**EXCERPTED DATA**

Start of Block

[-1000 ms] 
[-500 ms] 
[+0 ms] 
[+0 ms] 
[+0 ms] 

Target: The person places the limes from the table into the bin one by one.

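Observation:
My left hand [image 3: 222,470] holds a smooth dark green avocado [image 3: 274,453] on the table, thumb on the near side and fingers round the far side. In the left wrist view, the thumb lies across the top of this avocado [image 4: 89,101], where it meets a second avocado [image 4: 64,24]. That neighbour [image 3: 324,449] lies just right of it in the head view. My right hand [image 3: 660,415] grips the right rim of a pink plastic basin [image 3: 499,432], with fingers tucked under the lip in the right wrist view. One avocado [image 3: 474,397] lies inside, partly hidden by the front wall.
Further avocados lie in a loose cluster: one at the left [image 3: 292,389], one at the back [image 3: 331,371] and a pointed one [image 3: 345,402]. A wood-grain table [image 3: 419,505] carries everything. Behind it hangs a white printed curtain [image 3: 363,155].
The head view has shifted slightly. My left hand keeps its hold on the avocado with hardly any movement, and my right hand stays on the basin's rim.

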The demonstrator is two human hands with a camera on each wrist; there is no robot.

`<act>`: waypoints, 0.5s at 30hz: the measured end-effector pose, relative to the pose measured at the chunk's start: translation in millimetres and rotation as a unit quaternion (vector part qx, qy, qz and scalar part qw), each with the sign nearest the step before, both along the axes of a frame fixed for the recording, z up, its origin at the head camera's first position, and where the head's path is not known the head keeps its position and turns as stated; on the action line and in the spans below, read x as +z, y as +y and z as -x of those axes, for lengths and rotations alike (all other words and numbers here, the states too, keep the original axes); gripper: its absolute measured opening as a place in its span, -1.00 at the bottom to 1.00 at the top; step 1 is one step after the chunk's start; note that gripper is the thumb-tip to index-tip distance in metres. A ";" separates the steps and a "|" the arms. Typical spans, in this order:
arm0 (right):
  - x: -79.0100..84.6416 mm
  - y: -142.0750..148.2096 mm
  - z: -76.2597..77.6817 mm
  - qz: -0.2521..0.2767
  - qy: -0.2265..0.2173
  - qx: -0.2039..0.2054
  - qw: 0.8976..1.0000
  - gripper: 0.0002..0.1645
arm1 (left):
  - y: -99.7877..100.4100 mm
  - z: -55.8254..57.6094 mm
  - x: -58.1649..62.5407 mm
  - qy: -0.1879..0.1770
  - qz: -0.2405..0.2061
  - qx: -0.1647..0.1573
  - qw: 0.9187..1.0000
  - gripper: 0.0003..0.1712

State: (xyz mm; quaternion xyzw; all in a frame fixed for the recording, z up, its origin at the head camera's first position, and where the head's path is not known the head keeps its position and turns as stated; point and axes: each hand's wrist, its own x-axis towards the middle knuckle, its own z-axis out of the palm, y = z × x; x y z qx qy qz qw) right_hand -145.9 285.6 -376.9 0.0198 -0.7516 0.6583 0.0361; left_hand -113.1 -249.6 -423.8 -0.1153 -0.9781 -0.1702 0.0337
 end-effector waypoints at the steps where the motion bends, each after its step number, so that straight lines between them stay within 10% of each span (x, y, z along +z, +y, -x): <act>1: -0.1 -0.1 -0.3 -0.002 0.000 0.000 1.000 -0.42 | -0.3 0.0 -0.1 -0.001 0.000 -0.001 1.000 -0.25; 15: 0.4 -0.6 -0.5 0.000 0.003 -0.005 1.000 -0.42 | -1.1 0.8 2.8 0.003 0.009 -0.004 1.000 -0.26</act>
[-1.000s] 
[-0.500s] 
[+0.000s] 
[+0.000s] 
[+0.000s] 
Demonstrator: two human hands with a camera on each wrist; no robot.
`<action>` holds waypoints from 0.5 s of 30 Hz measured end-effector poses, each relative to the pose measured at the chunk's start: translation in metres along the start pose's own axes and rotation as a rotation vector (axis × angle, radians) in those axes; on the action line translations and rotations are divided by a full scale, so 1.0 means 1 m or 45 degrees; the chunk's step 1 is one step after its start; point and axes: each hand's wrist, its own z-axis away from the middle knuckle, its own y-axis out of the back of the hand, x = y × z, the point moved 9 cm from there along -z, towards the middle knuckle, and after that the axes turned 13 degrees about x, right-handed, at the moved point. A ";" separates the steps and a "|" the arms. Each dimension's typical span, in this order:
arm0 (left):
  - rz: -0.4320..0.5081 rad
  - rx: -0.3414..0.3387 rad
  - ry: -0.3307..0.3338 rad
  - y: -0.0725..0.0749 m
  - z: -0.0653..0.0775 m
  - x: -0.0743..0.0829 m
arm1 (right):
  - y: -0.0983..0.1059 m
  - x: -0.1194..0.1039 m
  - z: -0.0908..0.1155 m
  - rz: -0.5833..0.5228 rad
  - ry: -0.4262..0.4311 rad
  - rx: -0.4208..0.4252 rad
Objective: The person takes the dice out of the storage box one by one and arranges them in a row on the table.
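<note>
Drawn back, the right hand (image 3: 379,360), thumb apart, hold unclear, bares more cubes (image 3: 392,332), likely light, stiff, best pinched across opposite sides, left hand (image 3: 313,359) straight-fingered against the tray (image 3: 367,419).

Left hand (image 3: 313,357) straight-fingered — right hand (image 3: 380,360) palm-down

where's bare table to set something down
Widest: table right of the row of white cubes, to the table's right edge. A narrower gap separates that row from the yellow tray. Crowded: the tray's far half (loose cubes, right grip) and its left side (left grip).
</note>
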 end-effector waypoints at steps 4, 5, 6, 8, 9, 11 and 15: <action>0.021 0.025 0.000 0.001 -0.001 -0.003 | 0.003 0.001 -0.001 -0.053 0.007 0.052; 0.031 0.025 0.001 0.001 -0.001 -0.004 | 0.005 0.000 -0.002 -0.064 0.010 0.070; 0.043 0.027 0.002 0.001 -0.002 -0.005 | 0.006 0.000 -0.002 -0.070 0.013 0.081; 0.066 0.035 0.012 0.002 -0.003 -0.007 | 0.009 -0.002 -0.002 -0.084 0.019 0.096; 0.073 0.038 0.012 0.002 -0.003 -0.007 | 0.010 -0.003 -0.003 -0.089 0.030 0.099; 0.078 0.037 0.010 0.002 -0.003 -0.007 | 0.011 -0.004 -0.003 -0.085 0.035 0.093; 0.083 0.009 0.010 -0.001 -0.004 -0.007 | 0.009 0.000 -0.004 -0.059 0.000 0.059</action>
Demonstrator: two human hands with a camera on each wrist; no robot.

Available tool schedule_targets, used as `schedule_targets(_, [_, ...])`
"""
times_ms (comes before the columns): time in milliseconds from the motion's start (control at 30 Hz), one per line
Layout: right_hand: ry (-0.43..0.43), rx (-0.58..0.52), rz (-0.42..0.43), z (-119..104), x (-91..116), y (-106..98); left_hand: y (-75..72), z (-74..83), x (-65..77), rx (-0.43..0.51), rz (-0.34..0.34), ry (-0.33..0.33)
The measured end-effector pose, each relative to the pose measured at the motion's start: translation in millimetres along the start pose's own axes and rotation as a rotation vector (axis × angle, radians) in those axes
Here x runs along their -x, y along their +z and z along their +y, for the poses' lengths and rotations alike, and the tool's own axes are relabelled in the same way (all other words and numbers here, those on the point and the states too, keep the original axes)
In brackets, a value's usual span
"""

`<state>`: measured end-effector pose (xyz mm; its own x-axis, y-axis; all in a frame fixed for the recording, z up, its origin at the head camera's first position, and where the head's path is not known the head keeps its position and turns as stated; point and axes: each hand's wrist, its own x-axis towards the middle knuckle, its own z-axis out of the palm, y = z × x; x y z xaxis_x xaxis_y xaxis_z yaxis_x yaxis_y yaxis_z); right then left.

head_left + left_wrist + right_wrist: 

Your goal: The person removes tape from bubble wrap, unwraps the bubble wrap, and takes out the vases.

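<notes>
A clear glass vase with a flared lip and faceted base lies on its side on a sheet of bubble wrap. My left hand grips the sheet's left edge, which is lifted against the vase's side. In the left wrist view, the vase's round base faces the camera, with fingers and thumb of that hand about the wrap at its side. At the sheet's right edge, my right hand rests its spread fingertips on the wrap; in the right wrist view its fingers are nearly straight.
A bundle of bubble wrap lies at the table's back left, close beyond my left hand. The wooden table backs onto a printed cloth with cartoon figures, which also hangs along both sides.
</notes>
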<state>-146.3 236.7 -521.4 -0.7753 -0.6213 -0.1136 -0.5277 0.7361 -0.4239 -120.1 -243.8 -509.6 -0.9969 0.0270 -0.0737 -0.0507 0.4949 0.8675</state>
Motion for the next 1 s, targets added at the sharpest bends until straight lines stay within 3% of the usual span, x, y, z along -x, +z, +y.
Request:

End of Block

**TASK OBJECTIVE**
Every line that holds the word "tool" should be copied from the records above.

**EXERCISE SOLUTION**
Available tool schedule_targets, used as `schedule_targets(_, [_, ...])`
Here x runs along their -x, y along their +z and z along their +y, for the poses' lengths and rotations alike, and the tool's own axes are relabelled in the same way (all other words and numbers here, those on the point and the states too, keep the original axes)

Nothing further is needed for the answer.